FRS: Mr. Local

So we all know what FRS is right? Good that would save us an introduction.

A romantic comedy that tears your heart apart

-12: Narration, the whole movie is a narration between Manohar (SK) and his french prison guard. Hate narration in movies, hate them, except of course when done well. This isn’t one.

-10: In the inmates vs prison guards match, SK is the only person who scores a goal; do note that this match happens in Paris.
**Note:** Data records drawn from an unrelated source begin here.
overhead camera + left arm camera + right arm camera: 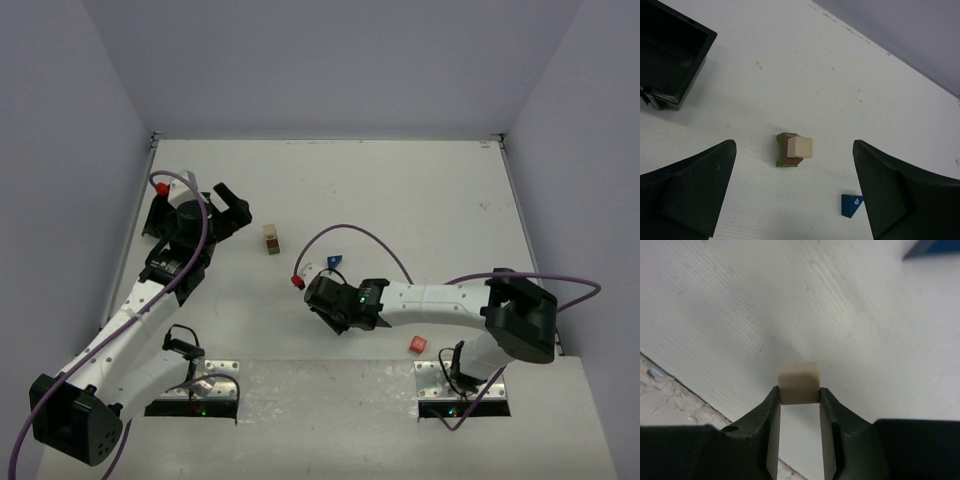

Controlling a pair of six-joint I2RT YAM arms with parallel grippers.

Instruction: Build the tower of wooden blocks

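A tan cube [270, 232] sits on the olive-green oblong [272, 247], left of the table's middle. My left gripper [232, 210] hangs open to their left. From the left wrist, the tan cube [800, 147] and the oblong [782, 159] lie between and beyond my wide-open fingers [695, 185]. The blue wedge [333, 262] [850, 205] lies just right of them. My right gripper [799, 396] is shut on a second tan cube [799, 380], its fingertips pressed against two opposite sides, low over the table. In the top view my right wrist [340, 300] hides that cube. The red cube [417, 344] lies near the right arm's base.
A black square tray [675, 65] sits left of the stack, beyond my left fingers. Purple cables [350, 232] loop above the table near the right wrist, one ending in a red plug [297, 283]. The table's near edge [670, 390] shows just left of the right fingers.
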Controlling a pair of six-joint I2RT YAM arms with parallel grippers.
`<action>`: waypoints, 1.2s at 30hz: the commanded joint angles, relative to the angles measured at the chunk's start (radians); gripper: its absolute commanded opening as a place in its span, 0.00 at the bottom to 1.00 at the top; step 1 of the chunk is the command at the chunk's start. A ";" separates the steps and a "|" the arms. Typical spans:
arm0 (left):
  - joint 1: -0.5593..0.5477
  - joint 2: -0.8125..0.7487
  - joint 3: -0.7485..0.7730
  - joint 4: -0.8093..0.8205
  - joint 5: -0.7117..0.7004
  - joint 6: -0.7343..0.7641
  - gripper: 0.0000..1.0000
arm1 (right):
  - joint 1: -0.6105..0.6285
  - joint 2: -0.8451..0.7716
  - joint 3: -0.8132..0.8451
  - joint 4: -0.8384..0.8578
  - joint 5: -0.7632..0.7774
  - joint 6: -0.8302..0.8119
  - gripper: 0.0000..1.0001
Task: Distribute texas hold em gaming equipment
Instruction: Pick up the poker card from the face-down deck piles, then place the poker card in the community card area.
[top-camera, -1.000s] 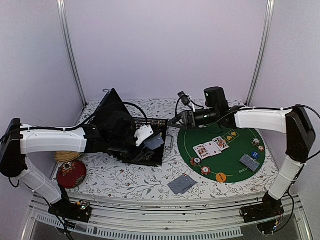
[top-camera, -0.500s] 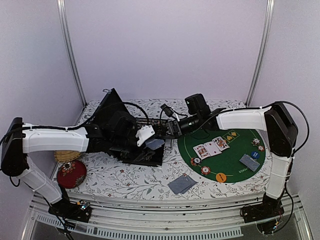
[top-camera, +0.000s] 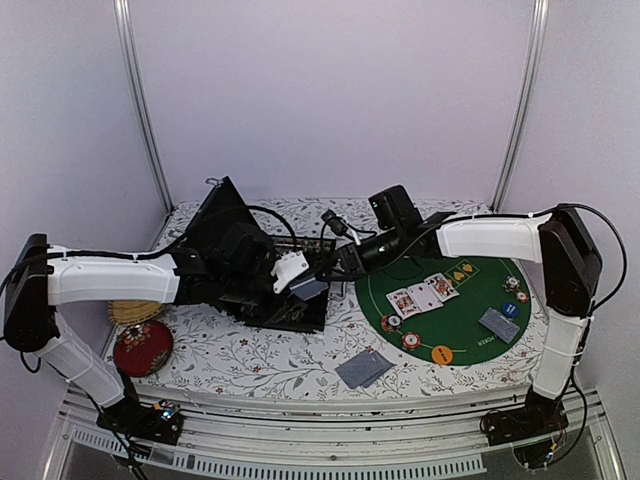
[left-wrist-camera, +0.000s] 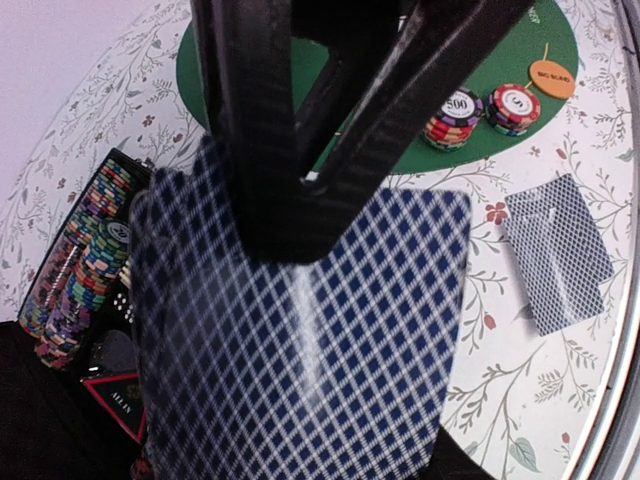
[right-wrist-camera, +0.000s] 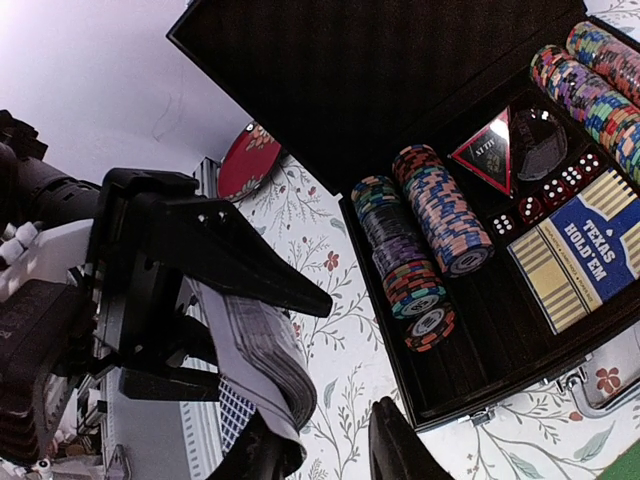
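Observation:
My left gripper (left-wrist-camera: 310, 215) is shut on a deck of blue-diamond-backed playing cards (left-wrist-camera: 300, 350), held over the front edge of the open black case (top-camera: 235, 250). The right gripper (right-wrist-camera: 330, 452) has reached over from the right, right beside the deck (right-wrist-camera: 262, 345). Its fingers (right-wrist-camera: 392, 445) stand apart, and the deck's lower corner rests against the left one. Rows of poker chips (right-wrist-camera: 432, 215) lie in the case. On the green mat (top-camera: 470, 340) are face-up cards (top-camera: 422, 294), chips (top-camera: 410, 340), an orange button (top-camera: 441, 353) and face-down cards (top-camera: 498, 323).
More face-down cards (top-camera: 363, 368) lie on the flowered cloth in front of the mat. A red round cushion (top-camera: 142, 347) and a wicker coaster (top-camera: 130, 312) sit at the front left. The case's raised lid (top-camera: 222, 210) stands behind my left arm. A boxed deck (right-wrist-camera: 590, 255) lies in the case.
My right arm has swung left from behind the mat to the held deck, and its jaws have narrowed. The left gripper has kept the deck almost still.

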 joint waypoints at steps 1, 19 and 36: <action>0.007 0.001 0.023 0.031 0.013 0.004 0.49 | -0.003 -0.053 0.022 -0.048 0.044 -0.021 0.27; 0.006 -0.005 0.014 0.032 0.012 0.008 0.49 | -0.009 -0.166 0.070 -0.243 0.124 -0.088 0.02; 0.008 -0.028 -0.009 0.045 0.014 0.005 0.49 | -0.687 -0.489 -0.523 0.310 0.144 0.440 0.02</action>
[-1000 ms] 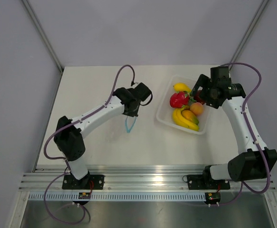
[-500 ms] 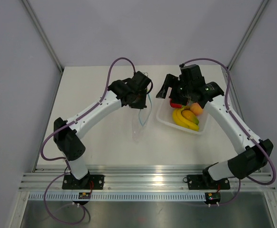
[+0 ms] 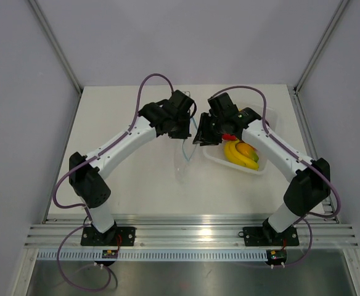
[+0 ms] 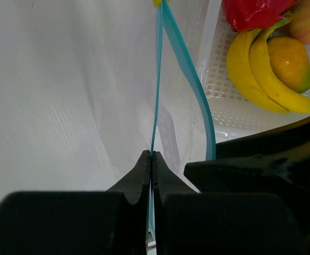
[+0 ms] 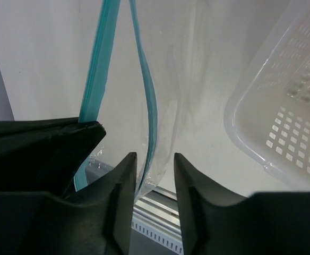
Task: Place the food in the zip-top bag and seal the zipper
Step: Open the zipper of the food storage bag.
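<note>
The zip-top bag (image 3: 183,161) hangs clear and crinkly over the table's middle, held up by its light-blue zipper (image 4: 158,79). My left gripper (image 4: 152,155) is shut on one lip of that strip. The other lip (image 5: 147,95) bows away, so the mouth gapes. My right gripper (image 5: 155,159) straddles this second lip with its jaws narrowed but still apart, a gap showing on both sides of the strip. In the top view the two grippers, left (image 3: 186,131) and right (image 3: 200,137), nearly touch. The food lies in the tray: a banana bunch (image 3: 237,154), an orange-yellow fruit (image 4: 290,61) and a red piece (image 4: 250,13).
The white perforated tray (image 3: 261,168) sits just right of the bag, its near corner (image 5: 261,154) close to my right fingers. The right arm's forearm (image 3: 263,139) crosses over the tray's back half. Grey walls stand on three sides, and an aluminium rail (image 3: 186,237) runs along the near edge.
The right arm swung left from over the tray to the bag's mouth, and its jaws narrowed around the free zipper lip. The left gripper raised the bag earlier and now holds still.
</note>
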Tool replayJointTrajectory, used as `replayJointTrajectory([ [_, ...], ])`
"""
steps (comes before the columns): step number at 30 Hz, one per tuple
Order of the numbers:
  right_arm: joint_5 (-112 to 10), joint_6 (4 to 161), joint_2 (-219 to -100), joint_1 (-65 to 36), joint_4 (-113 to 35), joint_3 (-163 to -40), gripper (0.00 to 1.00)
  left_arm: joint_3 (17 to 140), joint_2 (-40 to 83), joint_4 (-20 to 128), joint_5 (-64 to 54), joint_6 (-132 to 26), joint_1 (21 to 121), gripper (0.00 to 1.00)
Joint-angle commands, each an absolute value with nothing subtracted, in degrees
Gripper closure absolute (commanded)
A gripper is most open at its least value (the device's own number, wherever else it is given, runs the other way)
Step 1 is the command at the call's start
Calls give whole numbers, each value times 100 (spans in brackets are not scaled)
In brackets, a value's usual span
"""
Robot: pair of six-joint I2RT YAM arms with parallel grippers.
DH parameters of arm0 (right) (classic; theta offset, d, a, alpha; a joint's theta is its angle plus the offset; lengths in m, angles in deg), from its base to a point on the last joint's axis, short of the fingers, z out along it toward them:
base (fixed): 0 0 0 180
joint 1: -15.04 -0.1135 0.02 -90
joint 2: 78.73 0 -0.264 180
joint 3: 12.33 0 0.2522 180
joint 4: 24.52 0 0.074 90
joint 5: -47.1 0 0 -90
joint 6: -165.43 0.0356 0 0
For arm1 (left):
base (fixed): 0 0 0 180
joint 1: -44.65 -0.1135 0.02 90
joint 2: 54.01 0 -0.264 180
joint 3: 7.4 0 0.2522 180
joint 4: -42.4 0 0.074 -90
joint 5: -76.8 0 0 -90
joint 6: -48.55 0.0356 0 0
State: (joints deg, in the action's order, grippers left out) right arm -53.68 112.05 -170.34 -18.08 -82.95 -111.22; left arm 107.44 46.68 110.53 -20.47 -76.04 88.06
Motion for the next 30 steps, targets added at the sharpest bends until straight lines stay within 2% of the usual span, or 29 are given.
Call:
replayJointTrajectory([
  [1,-5276,11095,-17189,-1871,-8196,-11170,62,10770,4522,10837,-1988,-7626,8789,100],
  [2,-5144,11033,-17224,-1871,-8362,-11344,78,10779,4540,10837,-2014,-7556,8780,100],
  [4,-4558,10771,-17356,-1871,-8608,-11564,89,10875,4566,10942,-2085,-7468,8736,100],
  [5,-4336,10708,-17400,-1871,-8897,-11783,100,10902,4584,11004,-2137,-7389,8692,100],
  [6,-4125,10603,-17427,-1853,-9013,-11846,100,10876,4584,11091,-2155,-7354,8657,100],
  [17,-3973,10970,-17137,-1695,-8576,-11057,100,10120,3986,10855,-1971,-7072,7945,100],
  [22,-4263,11349,-17242,-1695,-8171,-10783,100,10286,4056,10732,-1356,-7133,7927,100],
  [26,-4255,11340,-17233,-1695,-8091,-10835,99,10436,4188,10697,-1355,-7160,8024,100],
  [28,-4263,11156,-17321,-1686,-8240,-10958,89,10533,4267,10705,-1355,-7151,8094,100],
  [29,-4411,11060,-17347,-1686,-8328,-11116,71,10559,4285,10714,-1373,-7151,8103,100],
  [30,-4387,10928,-17348,-1686,-8407,-11178,63,10585,4311,10740,-1416,-7160,8112,100],
])
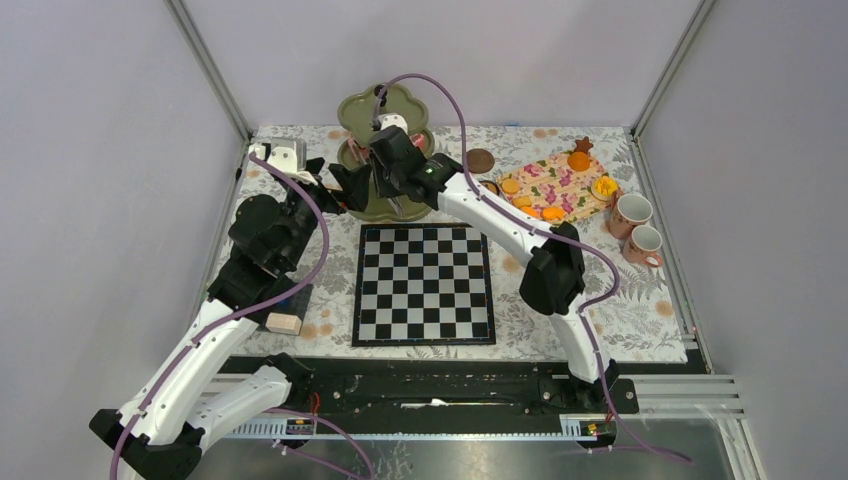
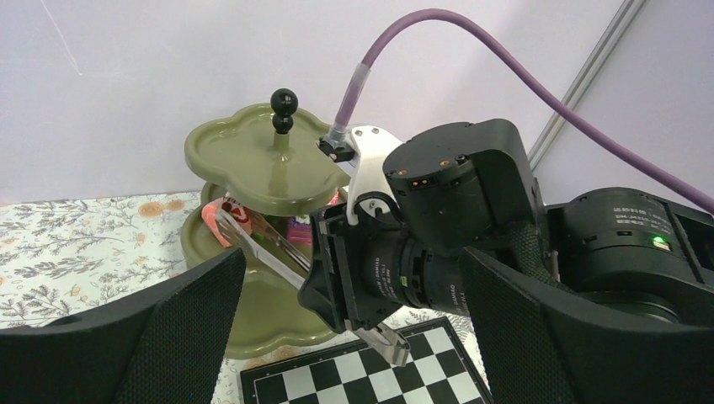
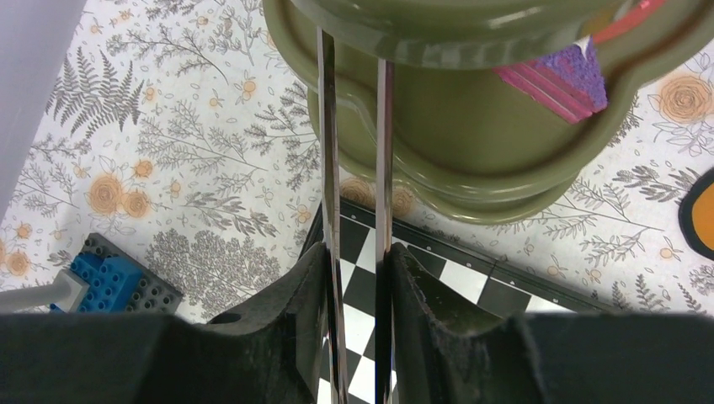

-2:Sun rays will exactly light up in a way that it illuminates SK’s head perfectly before his introduction.

+11: French prison guards are considerate and listen to entire sob stories of their inmates.

<Debate topic, should TN audience be as considerate as the prison guards from France?>

+13: SK saves Tamil Nadu culture from ‘external forces’ who want to ban the celebration of Ayudha Poojai; ‘external force’ is name Rita so that it rhymes with PETA and thus slides in the usual jallikattu reference.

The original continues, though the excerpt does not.